#### WHAT IS EXPECTED
Without any pictures, the records below should be reproduced exactly.

#### THE INPUT
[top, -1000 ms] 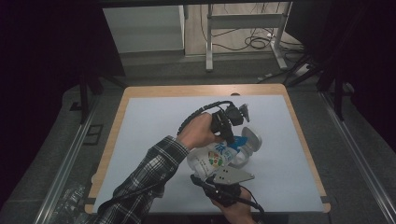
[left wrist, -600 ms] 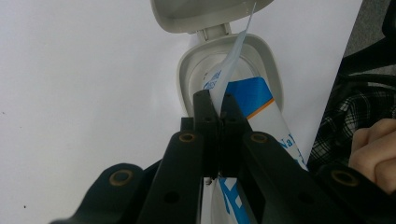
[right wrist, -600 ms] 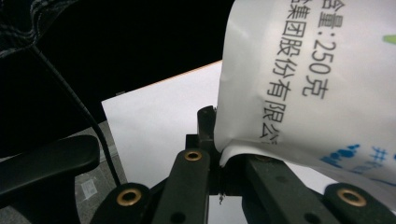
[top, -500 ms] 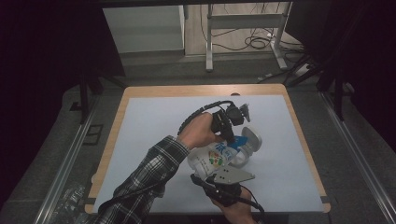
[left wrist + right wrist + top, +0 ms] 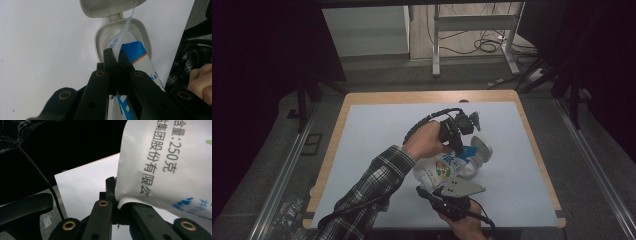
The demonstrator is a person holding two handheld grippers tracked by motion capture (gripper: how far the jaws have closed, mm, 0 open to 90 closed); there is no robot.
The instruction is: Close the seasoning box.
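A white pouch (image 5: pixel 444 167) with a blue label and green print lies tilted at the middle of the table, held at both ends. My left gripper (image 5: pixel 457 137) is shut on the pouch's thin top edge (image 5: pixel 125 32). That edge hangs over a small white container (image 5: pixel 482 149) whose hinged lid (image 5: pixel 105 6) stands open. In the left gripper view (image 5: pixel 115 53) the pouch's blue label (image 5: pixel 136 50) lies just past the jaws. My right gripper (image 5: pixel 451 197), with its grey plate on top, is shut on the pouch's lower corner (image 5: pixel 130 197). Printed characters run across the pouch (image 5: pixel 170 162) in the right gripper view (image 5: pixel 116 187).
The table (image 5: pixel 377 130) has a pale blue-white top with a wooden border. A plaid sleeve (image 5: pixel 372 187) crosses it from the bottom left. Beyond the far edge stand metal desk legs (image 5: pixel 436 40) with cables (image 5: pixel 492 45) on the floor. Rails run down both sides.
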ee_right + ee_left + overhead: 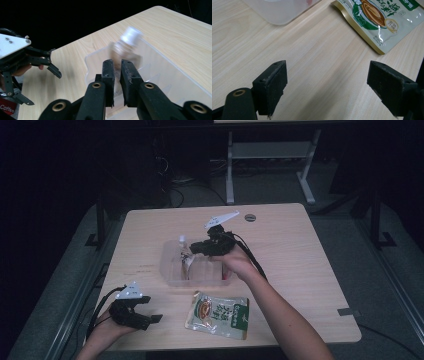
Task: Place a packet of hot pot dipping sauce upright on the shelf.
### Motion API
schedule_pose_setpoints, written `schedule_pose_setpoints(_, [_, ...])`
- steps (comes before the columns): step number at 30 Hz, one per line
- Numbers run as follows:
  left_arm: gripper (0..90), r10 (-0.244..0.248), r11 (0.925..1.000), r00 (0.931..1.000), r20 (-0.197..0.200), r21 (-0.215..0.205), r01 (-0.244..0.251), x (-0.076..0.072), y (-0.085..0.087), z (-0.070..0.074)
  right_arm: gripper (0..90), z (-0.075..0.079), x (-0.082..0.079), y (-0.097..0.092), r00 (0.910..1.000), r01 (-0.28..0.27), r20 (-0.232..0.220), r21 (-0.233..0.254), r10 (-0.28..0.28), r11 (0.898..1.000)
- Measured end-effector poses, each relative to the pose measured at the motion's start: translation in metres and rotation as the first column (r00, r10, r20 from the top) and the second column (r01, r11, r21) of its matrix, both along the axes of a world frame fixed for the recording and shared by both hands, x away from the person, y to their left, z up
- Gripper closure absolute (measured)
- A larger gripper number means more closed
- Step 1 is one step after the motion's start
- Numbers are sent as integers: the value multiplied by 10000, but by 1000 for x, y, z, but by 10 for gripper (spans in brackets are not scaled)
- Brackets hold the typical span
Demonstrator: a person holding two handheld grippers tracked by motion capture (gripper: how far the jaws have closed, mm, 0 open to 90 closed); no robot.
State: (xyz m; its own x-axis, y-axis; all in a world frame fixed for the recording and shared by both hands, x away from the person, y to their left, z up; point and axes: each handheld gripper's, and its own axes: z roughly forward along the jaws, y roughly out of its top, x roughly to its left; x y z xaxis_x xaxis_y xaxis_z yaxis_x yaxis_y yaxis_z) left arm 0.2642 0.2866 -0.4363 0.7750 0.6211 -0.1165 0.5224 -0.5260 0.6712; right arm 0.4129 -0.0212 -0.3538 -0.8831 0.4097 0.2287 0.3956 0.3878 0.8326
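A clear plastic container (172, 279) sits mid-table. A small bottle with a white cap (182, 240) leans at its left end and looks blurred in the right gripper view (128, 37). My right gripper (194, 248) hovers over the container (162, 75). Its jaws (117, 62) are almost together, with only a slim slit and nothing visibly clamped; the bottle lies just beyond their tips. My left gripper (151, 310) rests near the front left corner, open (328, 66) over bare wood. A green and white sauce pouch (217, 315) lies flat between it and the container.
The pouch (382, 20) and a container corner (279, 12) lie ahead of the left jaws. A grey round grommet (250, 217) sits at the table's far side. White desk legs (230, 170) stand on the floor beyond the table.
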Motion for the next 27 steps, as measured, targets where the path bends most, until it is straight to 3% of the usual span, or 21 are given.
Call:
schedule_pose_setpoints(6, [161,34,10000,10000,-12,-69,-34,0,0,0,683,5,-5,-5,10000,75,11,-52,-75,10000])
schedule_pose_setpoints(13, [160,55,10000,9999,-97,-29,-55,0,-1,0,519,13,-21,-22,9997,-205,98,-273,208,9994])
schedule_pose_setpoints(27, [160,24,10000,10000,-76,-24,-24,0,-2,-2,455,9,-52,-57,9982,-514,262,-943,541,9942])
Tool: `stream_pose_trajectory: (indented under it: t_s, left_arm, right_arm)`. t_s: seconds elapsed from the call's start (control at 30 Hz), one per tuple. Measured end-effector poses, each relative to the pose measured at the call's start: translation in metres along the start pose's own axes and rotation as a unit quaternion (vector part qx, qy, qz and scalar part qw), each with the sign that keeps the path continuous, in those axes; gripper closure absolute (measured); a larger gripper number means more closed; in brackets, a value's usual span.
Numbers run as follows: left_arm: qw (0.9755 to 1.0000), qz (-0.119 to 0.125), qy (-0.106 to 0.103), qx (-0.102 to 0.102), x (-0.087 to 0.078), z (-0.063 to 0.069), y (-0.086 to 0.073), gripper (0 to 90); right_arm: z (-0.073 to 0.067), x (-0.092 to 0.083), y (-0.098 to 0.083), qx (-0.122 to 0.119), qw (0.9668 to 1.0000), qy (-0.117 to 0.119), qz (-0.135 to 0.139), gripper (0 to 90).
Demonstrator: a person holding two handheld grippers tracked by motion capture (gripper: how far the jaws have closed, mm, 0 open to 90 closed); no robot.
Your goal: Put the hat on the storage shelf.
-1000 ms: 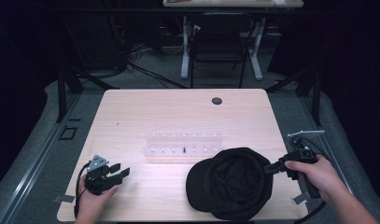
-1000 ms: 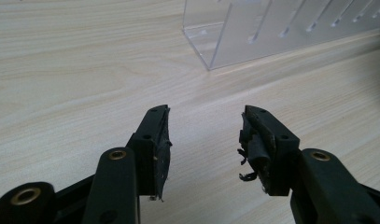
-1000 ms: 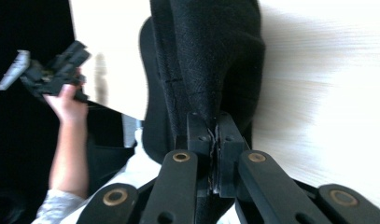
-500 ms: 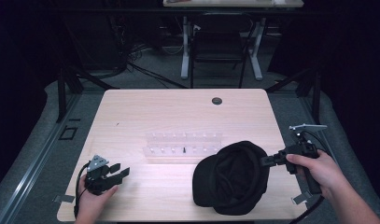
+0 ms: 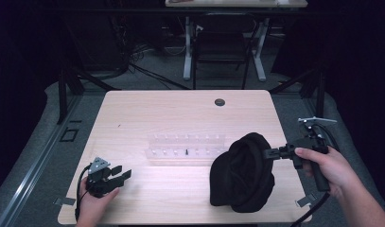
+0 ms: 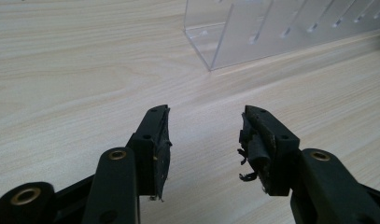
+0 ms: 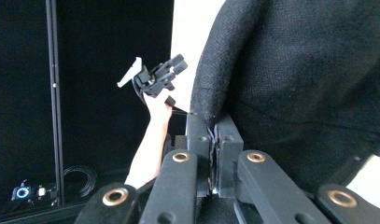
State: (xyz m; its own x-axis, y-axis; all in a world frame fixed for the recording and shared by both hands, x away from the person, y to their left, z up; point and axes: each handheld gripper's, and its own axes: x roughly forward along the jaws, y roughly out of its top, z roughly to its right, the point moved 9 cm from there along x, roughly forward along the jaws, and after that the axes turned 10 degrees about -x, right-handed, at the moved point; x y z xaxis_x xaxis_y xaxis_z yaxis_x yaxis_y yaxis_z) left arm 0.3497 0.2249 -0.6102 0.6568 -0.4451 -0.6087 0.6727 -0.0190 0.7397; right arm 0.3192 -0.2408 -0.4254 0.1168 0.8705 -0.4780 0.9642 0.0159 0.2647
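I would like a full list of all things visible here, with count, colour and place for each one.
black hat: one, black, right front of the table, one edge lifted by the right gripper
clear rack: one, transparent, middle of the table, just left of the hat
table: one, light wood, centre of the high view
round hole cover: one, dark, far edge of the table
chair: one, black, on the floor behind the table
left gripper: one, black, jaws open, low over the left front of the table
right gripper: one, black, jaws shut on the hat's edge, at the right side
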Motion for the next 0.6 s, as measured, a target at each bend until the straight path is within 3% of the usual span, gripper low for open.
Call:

#### RESULT OF THIS EXERCISE
[top, -1000 ms] 
[left wrist, -600 ms] 
[right wrist, -600 ms] 
[top, -500 ms] 
[left wrist + right wrist + top, +0 ms] 
The demonstrator is a person holding two handheld grippers tracked by motion capture (gripper: how far the jaws have closed, mm, 0 open to 90 closed); there is no robot.
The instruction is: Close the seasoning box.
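A white pouch (image 5: pixel 444 167) with a blue label and green print lies tilted at the middle of the table, held at both ends. My left gripper (image 5: pixel 457 137) is shut on the pouch's thin top edge (image 5: pixel 125 32). That edge hangs over a small white container (image 5: pixel 482 149) whose hinged lid (image 5: pixel 105 6) stands open. In the left gripper view (image 5: pixel 115 53) the pouch's blue label (image 5: pixel 136 50) lies just past the jaws. My right gripper (image 5: pixel 451 197), with its grey plate on top, is shut on the pouch's lower corner (image 5: pixel 130 197). Printed characters run across the pouch (image 5: pixel 170 162) in the right gripper view (image 5: pixel 116 187).
The table (image 5: pixel 377 130) has a pale blue-white top with a wooden border. A plaid sleeve (image 5: pixel 372 187) crosses it from the bottom left. Beyond the far edge stand metal desk legs (image 5: pixel 436 40) with cables (image 5: pixel 492 45) on the floor. Rails run down both sides.
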ee_right + ee_left + overhead: 
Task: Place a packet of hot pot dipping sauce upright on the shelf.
### Motion API
schedule_pose_setpoints, written `schedule_pose_setpoints(_, [_, ...])`
- steps (comes before the columns): step number at 30 Hz, one per line
- Numbers run as follows:
  left_arm: gripper (0..90), r10 (-0.244..0.248), r11 (0.925..1.000), r00 (0.931..1.000), r20 (-0.197..0.200), r21 (-0.215..0.205), r01 (-0.244..0.251), x (-0.076..0.072), y (-0.085..0.087), z (-0.070..0.074)
  right_arm: gripper (0..90), z (-0.075..0.079), x (-0.082..0.079), y (-0.097..0.092), r00 (0.910..1.000), r01 (-0.28..0.27), r20 (-0.232..0.220), r21 (-0.233..0.254), r10 (-0.28..0.28), r11 (0.898..1.000)
- Measured end-effector poses, each relative to the pose measured at the motion's start: translation in metres and rotation as the first column (r00, r10, r20 from the top) and the second column (r01, r11, r21) of its matrix, both along the axes of a world frame fixed for the recording and shared by both hands, x away from the person, y to their left, z up
- Gripper closure absolute (measured)
- A larger gripper number means more closed
- Step 1 is one step after the motion's start
- Numbers are sent as integers: the value multiplied by 10000, but by 1000 for x, y, z, but by 10 for gripper (spans in brackets are not scaled)
- Brackets hold the typical span
Demonstrator: a person holding two handheld grippers tracked by motion capture (gripper: how far the jaws have closed, mm, 0 open to 90 closed); no robot.
State: (xyz m; its own x-axis, y-axis; all in a world frame fixed for the recording and shared by both hands, x away from the person, y to their left, z up; point and axes: each handheld gripper's, and its own axes: z roughly forward along the jaws, y roughly out of its top, x roughly to its left; x y z xaxis_x xaxis_y xaxis_z yaxis_x yaxis_y yaxis_z) left arm 0.2642 0.2866 -0.4363 0.7750 0.6211 -0.1165 0.5224 -0.5260 0.6712; right arm 0.4129 -0.0212 -0.3538 -0.8831 0.4097 0.2287 0.3956 0.3878 0.8326
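A clear plastic container (172, 279) sits mid-table. A small bottle with a white cap (182, 240) leans at its left end and looks blurred in the right gripper view (128, 37). My right gripper (194, 248) hovers over the container (162, 75). Its jaws (117, 62) are almost together, with only a slim slit and nothing visibly clamped; the bottle lies just beyond their tips. My left gripper (151, 310) rests near the front left corner, open (328, 66) over bare wood. A green and white sauce pouch (217, 315) lies flat between it and the container.
The pouch (382, 20) and a container corner (279, 12) lie ahead of the left jaws. A grey round grommet (250, 217) sits at the table's far side. White desk legs (230, 170) stand on the floor beyond the table.
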Motion for the next 27 steps, as measured, targets where the path bends most, until it is straight to 3% of the usual span, or 21 are given.
Call:
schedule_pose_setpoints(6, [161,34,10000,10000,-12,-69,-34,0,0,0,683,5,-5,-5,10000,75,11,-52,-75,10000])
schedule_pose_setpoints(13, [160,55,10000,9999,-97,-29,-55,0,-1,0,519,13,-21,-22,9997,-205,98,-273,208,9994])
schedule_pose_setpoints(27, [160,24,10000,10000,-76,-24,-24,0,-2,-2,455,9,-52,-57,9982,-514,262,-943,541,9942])
Tool: `stream_pose_trajectory: (indented under it: t_s, left_arm, right_arm)`. t_s: seconds elapsed from the call's start (control at 30 Hz), one per tuple. Measured end-effector poses, each relative to the pose measured at the call's start: translation in metres along the start pose's own axes and rotation as a unit quaternion (vector part qx, qy, qz and scalar part qw), each with the sign that keeps the path continuous, in those axes; gripper closure absolute (measured); a larger gripper number means more closed; in brackets, a value's usual span.
Numbers run as follows: left_arm: qw (0.9755 to 1.0000), qz (-0.119 to 0.125), qy (-0.106 to 0.103), qx (-0.102 to 0.102), x (-0.087 to 0.078), z (-0.063 to 0.069), y (-0.086 to 0.073), gripper (0 to 90); right_arm: z (-0.073 to 0.067), x (-0.092 to 0.083), y (-0.098 to 0.083), qx (-0.122 to 0.119), qw (0.9668 to 1.0000), qy (-0.117 to 0.119), qz (-0.135 to 0.139), gripper (0 to 90).
Demonstrator: a person holding two handheld grippers tracked by motion capture (gripper: how far the jaws have closed, mm, 0 open to 90 closed); no robot.
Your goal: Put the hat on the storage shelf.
-1000 ms: 
-1000 ms: 
-1000 ms: 
-500 ms: 
+0 ms: 
+0 ms: 
+0 ms: 
State: (xyz m; its own x-axis, y-axis; all in a world frame fixed for the recording and shared by both hands, x away from the person, y to their left, z up; point and axes: each handheld gripper's, and its own axes: x roughly forward along the jaws, y roughly out of its top, z roughly to its right, the point moved 9 cm from there along x, roughly forward along the jaws, and after that the axes turned 10 degrees about -x, right-handed, at the moved point; x y z xaxis_x xaxis_y xaxis_z yaxis_x yaxis_y yaxis_z) left arm 0.3497 0.2249 -0.6102 0.6568 -0.4451 -0.6087 0.6727 -0.0190 0.7397; right arm 0.3192 -0.2408 -0.4254 0.1168 0.8705 -0.4780 0.9642 0.0159 0.2647
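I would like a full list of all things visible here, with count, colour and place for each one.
black hat: one, black, right front of the table, one edge lifted by the right gripper
clear rack: one, transparent, middle of the table, just left of the hat
table: one, light wood, centre of the high view
round hole cover: one, dark, far edge of the table
chair: one, black, on the floor behind the table
left gripper: one, black, jaws open, low over the left front of the table
right gripper: one, black, jaws shut on the hat's edge, at the right side
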Motion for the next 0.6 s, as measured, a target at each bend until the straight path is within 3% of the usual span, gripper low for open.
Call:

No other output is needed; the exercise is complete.